RECORDED DATA >>
==*==
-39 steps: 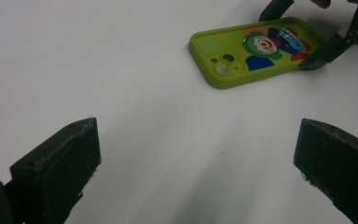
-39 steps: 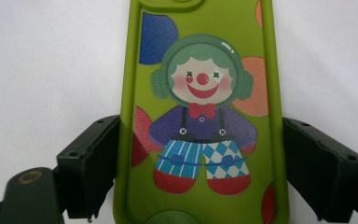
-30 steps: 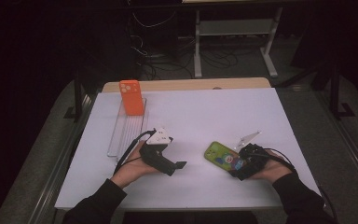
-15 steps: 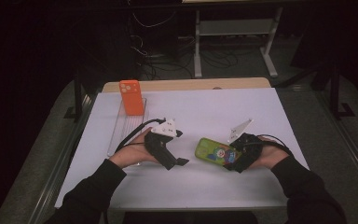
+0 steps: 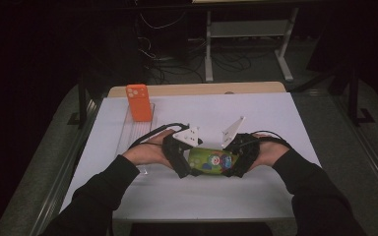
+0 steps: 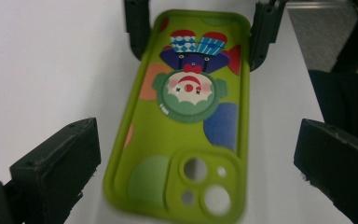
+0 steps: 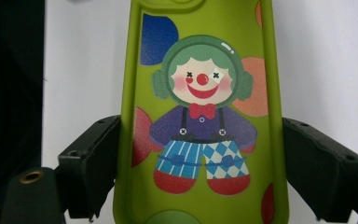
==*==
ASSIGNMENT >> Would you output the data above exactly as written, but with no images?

RESPONSE BELOW >>
-39 steps: 
-39 steps: 
-30 steps: 
-15 steps: 
+0 steps: 
+0 steps: 
+0 steps: 

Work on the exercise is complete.